*WORK TO BE COMPLETED*. Look below for the line containing "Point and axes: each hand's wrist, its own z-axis" and the line containing "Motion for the"; repeat exactly those two lines and all lines between them, and nothing else.

[WORKING DATA]

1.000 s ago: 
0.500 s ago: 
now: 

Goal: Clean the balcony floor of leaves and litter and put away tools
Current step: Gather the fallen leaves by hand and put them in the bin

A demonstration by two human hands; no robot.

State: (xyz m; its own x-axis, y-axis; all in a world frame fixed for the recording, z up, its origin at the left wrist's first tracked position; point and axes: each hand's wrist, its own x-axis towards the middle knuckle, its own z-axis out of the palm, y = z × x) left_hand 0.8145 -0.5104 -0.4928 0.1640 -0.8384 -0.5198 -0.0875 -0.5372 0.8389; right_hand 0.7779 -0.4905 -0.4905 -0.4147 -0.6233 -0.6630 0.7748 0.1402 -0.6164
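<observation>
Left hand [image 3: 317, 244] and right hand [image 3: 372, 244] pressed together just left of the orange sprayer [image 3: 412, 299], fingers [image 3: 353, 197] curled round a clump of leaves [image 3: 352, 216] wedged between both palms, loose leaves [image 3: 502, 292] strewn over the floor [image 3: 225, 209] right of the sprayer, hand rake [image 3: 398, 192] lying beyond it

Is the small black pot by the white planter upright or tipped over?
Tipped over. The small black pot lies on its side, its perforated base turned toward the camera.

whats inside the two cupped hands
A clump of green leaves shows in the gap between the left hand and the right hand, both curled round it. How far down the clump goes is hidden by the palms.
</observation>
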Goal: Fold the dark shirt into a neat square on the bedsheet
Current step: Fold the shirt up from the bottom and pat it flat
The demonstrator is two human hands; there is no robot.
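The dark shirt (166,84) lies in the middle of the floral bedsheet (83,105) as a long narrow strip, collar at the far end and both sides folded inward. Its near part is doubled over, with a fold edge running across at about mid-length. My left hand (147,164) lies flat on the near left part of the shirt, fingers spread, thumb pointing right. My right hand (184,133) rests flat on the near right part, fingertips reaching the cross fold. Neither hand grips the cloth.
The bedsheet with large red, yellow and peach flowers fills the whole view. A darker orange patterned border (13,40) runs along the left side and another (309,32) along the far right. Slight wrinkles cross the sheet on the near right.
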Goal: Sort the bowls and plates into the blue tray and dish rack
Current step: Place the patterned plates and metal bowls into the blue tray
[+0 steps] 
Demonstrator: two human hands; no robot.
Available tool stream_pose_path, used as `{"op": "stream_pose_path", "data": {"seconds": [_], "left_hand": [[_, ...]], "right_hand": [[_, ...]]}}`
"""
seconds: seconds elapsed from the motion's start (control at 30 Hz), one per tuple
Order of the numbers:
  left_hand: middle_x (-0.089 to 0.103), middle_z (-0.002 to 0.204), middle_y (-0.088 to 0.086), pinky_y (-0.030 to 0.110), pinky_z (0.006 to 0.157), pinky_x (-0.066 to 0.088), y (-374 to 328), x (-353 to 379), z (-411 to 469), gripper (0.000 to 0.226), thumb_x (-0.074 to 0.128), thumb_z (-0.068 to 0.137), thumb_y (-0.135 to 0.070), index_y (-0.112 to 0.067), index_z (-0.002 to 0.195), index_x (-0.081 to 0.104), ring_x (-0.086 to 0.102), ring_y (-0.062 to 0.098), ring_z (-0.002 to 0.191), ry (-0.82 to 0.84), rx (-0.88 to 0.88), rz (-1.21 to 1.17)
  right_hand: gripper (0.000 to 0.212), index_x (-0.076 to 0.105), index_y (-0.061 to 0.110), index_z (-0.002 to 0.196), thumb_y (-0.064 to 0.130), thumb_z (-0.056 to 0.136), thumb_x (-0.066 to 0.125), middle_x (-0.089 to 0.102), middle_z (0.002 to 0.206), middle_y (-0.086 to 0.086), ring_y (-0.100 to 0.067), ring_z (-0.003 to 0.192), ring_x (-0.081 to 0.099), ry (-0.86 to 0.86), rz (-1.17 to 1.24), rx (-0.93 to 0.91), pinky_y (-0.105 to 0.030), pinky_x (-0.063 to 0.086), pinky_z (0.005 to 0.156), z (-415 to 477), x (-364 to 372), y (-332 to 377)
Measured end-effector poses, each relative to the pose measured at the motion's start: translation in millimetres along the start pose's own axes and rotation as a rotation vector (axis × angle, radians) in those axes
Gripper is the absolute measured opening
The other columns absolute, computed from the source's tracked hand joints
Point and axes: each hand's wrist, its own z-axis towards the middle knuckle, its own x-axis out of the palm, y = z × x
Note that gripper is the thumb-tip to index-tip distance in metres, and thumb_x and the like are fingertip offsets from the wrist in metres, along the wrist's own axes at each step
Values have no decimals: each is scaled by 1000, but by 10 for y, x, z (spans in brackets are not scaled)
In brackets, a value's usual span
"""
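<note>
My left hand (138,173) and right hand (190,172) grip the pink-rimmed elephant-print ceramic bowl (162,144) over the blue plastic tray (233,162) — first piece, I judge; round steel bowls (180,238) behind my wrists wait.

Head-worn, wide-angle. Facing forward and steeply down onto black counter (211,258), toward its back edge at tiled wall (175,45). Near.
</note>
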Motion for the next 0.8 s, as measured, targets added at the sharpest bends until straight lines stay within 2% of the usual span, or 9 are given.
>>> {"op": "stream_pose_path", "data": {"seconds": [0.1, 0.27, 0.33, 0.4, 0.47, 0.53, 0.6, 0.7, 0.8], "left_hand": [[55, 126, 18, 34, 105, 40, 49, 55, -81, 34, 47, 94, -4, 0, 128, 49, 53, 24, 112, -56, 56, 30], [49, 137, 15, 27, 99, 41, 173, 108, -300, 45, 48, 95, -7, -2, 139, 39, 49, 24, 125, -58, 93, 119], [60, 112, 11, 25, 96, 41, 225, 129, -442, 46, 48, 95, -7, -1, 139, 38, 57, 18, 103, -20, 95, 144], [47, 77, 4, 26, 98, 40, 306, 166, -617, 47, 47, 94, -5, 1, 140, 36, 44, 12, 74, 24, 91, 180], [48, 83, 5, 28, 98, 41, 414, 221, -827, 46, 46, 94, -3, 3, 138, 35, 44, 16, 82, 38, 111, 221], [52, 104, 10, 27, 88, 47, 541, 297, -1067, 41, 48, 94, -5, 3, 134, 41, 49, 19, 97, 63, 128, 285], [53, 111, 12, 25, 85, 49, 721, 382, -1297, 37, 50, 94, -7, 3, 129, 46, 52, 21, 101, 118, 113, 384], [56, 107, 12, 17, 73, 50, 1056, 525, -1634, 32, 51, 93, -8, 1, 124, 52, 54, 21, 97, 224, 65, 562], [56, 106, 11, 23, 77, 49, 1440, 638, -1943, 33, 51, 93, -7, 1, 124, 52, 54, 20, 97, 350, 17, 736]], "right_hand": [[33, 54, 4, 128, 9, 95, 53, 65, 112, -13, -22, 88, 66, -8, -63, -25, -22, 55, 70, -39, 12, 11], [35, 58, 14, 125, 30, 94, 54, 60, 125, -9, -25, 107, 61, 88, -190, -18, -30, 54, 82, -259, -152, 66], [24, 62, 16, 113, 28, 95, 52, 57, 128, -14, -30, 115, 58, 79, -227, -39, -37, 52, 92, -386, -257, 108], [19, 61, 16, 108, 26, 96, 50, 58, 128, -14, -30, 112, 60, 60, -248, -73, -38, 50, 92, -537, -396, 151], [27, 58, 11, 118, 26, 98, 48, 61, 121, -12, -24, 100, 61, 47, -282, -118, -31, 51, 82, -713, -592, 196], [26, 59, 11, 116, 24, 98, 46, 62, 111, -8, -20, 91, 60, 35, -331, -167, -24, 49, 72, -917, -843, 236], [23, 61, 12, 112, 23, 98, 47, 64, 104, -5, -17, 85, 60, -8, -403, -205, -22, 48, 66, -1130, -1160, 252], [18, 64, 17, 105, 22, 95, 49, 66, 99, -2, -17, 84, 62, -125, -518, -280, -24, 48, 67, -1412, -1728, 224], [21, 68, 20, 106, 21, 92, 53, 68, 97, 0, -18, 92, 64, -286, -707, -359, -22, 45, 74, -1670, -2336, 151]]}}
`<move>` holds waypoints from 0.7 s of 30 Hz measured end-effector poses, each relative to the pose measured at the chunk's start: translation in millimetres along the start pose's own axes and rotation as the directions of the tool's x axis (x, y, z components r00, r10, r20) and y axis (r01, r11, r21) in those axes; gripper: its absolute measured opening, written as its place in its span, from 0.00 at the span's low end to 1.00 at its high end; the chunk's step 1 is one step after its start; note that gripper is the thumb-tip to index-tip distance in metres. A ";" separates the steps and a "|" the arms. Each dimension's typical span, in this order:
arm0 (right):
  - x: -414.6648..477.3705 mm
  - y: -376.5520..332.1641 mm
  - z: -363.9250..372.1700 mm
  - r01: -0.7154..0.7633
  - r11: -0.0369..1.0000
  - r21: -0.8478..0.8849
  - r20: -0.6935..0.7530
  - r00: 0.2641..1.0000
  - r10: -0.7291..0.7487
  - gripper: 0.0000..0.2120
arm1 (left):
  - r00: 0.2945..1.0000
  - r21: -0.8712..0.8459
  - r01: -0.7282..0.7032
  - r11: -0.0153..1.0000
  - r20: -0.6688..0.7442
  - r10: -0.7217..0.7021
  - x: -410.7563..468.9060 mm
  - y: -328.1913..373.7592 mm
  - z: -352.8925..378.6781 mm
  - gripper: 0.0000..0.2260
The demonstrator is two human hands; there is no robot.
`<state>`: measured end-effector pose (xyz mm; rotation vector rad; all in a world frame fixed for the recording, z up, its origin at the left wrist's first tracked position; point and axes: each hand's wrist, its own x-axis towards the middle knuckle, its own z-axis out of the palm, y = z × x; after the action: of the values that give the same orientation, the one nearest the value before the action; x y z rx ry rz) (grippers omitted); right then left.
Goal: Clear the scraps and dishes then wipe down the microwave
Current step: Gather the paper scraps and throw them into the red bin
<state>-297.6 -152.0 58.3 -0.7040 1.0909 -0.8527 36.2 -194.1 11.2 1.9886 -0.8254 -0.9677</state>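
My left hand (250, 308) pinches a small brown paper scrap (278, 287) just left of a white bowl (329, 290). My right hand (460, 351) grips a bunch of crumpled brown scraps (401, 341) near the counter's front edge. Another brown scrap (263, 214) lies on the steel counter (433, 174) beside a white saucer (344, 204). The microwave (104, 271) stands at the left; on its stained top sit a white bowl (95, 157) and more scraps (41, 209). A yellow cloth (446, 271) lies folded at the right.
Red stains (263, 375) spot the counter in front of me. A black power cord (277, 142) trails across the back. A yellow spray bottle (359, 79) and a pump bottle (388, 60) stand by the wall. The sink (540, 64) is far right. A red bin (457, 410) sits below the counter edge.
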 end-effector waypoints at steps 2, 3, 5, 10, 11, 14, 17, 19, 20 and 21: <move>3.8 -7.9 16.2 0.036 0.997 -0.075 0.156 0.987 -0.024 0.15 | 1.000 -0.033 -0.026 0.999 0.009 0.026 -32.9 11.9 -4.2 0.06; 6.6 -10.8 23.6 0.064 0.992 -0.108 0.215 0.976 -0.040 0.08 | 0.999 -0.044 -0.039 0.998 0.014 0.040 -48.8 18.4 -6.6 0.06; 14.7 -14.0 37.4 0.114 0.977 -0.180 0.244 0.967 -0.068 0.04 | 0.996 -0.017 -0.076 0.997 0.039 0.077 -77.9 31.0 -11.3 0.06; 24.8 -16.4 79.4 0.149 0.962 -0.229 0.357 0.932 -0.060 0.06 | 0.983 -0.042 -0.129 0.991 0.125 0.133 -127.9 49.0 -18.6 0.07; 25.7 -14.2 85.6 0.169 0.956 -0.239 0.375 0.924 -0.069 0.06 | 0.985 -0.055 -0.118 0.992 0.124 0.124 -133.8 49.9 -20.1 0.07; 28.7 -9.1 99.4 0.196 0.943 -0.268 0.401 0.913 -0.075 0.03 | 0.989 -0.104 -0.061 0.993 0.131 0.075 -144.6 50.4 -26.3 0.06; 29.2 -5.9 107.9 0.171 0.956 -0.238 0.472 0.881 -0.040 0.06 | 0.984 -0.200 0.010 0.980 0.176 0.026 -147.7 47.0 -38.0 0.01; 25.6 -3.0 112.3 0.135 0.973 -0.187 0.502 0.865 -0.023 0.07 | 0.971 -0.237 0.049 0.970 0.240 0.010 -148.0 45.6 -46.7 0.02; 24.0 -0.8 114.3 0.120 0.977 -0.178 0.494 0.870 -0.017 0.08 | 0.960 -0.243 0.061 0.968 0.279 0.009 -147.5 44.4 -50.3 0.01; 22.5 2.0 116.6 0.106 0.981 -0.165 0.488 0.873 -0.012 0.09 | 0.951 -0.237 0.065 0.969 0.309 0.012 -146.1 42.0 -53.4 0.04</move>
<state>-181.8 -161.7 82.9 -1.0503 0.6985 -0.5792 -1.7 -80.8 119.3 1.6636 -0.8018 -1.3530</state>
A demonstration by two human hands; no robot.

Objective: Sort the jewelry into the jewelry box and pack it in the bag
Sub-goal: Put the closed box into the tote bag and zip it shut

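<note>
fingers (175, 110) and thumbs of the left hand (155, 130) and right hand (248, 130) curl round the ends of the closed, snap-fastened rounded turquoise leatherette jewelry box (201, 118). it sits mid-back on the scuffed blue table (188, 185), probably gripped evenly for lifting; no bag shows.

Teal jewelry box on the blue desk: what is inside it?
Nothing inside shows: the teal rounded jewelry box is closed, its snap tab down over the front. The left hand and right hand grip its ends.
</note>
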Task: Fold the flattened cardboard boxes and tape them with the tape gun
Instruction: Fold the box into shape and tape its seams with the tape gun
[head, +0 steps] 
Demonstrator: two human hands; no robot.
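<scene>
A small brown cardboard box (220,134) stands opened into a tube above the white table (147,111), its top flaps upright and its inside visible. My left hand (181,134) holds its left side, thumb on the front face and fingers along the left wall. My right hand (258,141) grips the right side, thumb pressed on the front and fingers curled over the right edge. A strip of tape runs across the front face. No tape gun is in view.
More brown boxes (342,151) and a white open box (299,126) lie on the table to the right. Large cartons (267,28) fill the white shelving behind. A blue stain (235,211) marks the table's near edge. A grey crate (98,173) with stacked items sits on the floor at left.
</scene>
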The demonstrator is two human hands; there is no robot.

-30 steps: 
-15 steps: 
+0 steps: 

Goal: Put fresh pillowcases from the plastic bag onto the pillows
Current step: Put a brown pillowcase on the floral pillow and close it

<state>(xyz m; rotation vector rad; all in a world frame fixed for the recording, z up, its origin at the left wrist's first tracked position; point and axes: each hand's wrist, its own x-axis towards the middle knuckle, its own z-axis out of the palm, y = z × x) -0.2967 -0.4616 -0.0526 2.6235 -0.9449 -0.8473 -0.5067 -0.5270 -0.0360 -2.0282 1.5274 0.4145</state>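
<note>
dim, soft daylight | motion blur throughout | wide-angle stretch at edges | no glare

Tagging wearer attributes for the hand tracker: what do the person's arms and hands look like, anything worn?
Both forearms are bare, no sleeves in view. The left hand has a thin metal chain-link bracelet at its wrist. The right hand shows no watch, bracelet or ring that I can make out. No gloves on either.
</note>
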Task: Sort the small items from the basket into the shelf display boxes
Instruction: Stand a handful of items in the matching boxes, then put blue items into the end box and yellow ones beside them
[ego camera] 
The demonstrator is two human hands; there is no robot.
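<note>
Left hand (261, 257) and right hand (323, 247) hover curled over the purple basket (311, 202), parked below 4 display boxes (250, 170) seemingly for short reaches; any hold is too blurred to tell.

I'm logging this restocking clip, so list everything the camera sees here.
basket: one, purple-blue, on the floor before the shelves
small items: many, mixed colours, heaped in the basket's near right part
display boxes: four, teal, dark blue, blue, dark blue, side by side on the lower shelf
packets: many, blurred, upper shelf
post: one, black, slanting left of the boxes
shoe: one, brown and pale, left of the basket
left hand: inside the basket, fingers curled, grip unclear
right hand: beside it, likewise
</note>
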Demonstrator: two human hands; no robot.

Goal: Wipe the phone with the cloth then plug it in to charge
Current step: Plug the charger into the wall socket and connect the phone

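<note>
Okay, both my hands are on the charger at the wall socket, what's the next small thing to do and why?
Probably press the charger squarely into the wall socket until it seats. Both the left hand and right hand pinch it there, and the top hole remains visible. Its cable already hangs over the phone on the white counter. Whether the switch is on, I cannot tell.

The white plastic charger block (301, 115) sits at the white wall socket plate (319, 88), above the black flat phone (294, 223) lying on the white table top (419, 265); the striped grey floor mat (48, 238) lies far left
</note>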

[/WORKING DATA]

*SOLUTION*.
Point and axes: each hand's wrist, its own z-axis towards the middle knuckle, its own x-axis out of the palm, y = z × x
Note that gripper is the thumb-tip to index-tip distance in metres, and thumb_x and the like are fingertip offsets from the wrist in metres, along the wrist's own axes at each step
Values have no decimals: each is scaled by 1000, but by 10 for y, x, z (spans in brackets are not scaled)
In brackets, a value's usual span
"""
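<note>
My left hand (138,173) and right hand (190,172) grip the pink-rimmed elephant-print ceramic bowl (162,144) over the blue plastic tray (233,162) — first piece, I judge; round steel bowls (180,238) behind my wrists wait.

Head-worn, wide-angle. Facing forward and steeply down onto black counter (211,258), toward its back edge at tiled wall (175,45). Near.
</note>
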Motion for the next 0.8 s, as measured, targets added at the sharpest bends until straight lines stay within 2% of the usual span, or 9 are given.

Output for this exercise is now complete.